**Instructions for the task**. Leave out any picture and return the remaining listing below exactly as given.
******
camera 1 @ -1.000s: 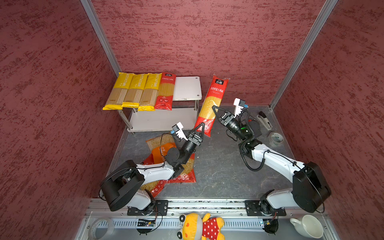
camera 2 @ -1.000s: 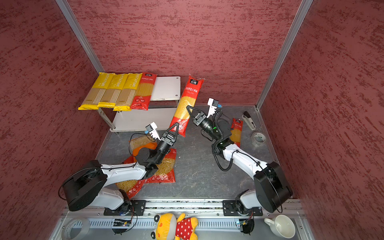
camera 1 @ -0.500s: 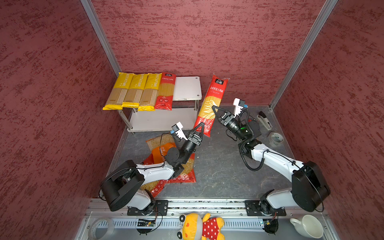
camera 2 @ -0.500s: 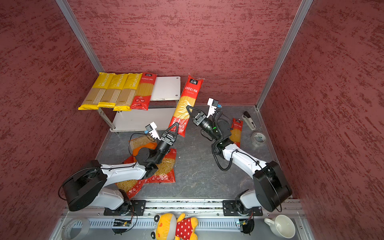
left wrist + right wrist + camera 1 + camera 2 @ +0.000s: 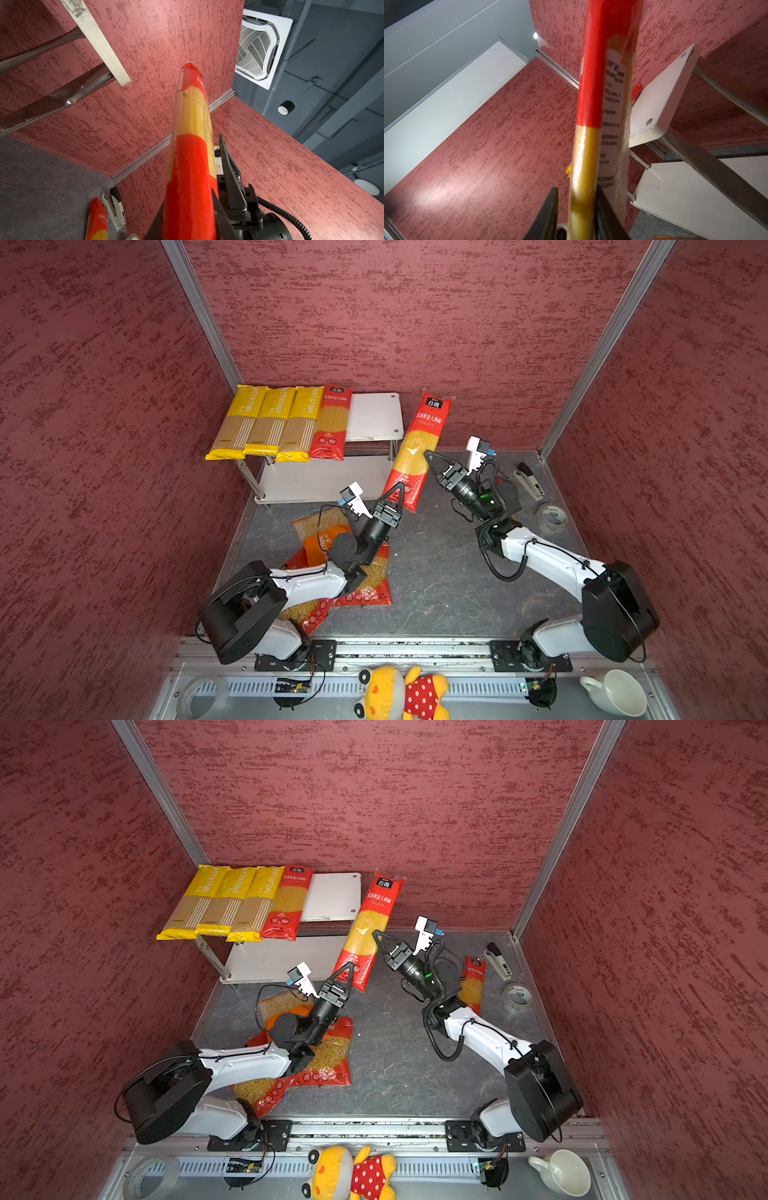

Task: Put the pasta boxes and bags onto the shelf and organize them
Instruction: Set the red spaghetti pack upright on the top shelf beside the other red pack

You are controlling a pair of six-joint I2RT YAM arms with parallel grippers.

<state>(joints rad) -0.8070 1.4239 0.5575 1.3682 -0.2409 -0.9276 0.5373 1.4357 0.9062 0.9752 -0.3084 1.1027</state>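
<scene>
Keep your left gripper (image 5: 397,490) clamped on the lower end of the red spaghetti pack (image 5: 419,443), which leans toward 1 o'clock just beside the shelf (image 5: 376,416). Then swing it to the bare top board at 11 o'clock. A second ago your right gripper (image 5: 429,458) pinched mid-pack; its jaws now sit loose around it.

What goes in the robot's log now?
left gripper: shut on red spaghetti pack | right gripper: open | shelf: four packs
</scene>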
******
**Your response**.
camera 1 @ -1.000s: 
camera 2 @ -1.000s: 
camera 1 @ -0.500s: 
camera 2 @ -0.500s: 
left wrist + right wrist + camera 1 + camera 2 @ +0.000s: 

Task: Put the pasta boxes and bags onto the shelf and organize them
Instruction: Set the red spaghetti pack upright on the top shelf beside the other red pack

You are controlling a pair of six-joint I2RT YAM arms with parallel grippers.

<state>(joints rad) -0.8070 1.4239 0.5575 1.3682 -0.2409 -0.9276 0.5373 1.4357 0.9062 0.9752 -0.3084 1.1027</state>
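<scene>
Keep your left gripper (image 5: 397,490) clamped on the lower end of the red spaghetti pack (image 5: 419,443), which leans toward 1 o'clock just beside the shelf (image 5: 376,416). Then swing it to the bare top board at 11 o'clock. A second ago your right gripper (image 5: 429,458) pinched mid-pack; its jaws now sit loose around it.

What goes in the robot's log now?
left gripper: shut on red spaghetti pack | right gripper: open | shelf: four packs
</scene>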

No additional response is needed to complete this exercise.